SUPPLIED RECORDS
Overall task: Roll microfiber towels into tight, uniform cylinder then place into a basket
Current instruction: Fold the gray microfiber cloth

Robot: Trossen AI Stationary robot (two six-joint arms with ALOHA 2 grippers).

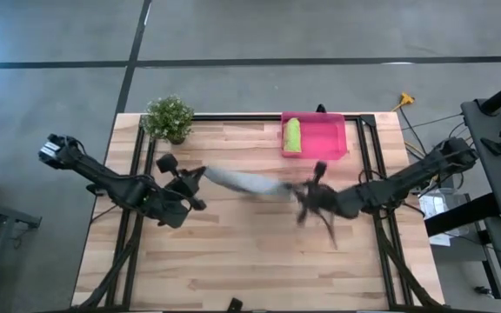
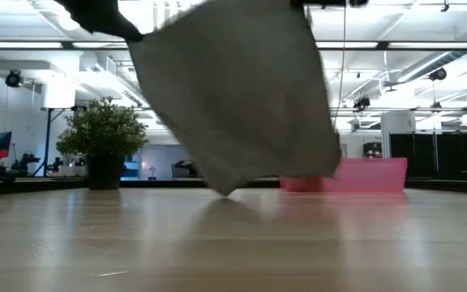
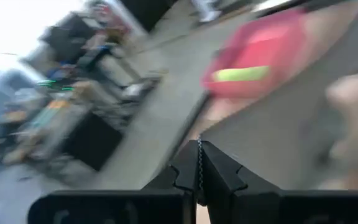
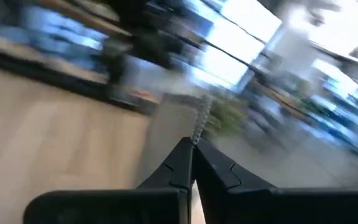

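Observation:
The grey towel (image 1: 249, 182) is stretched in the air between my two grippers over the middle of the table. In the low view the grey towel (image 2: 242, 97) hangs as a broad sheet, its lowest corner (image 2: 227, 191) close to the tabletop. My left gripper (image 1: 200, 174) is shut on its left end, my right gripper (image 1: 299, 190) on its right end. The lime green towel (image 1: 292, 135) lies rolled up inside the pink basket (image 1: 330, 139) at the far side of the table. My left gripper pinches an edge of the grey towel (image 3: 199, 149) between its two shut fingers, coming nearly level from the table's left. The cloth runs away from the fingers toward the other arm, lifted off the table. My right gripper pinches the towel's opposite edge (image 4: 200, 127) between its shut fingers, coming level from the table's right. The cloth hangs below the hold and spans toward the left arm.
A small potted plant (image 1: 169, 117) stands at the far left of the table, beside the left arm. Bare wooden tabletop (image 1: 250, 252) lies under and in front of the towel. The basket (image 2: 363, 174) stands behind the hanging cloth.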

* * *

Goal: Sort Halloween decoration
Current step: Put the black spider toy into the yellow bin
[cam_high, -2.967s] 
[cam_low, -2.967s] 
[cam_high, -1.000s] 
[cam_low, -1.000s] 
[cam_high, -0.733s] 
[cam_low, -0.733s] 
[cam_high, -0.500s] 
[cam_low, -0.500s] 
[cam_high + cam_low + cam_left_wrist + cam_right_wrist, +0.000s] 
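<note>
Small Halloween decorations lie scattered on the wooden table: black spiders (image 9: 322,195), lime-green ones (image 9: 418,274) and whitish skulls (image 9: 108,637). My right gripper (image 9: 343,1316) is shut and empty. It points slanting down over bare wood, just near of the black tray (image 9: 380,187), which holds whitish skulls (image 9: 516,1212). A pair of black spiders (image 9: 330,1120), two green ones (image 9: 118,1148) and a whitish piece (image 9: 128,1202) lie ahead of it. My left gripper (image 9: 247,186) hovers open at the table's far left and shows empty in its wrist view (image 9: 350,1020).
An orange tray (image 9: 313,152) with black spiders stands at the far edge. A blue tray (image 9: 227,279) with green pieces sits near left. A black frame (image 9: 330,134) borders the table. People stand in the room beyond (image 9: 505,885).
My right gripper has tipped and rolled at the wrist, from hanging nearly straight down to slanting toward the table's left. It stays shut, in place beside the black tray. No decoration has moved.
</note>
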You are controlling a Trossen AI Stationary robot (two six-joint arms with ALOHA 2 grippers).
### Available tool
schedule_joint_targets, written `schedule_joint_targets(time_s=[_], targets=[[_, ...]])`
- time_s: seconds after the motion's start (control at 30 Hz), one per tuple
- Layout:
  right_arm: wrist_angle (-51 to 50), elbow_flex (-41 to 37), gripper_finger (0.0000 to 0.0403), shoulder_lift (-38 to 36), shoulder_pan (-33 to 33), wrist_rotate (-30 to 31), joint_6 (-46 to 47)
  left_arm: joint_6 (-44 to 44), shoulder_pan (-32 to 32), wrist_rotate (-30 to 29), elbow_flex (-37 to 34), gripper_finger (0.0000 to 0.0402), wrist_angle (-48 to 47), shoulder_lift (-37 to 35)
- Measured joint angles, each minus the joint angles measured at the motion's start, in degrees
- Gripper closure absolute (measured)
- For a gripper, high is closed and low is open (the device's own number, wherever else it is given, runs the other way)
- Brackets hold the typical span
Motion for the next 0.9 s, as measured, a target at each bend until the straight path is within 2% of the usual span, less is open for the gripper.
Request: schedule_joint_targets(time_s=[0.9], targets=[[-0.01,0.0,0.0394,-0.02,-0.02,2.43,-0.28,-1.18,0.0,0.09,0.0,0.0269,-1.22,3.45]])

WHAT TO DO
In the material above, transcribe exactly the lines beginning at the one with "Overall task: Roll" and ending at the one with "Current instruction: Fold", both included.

RESPONSE
Overall task: Roll microfiber towels into tight, uniform cylinder then place into a basket
Current instruction: Fold the gray microfiber cloth

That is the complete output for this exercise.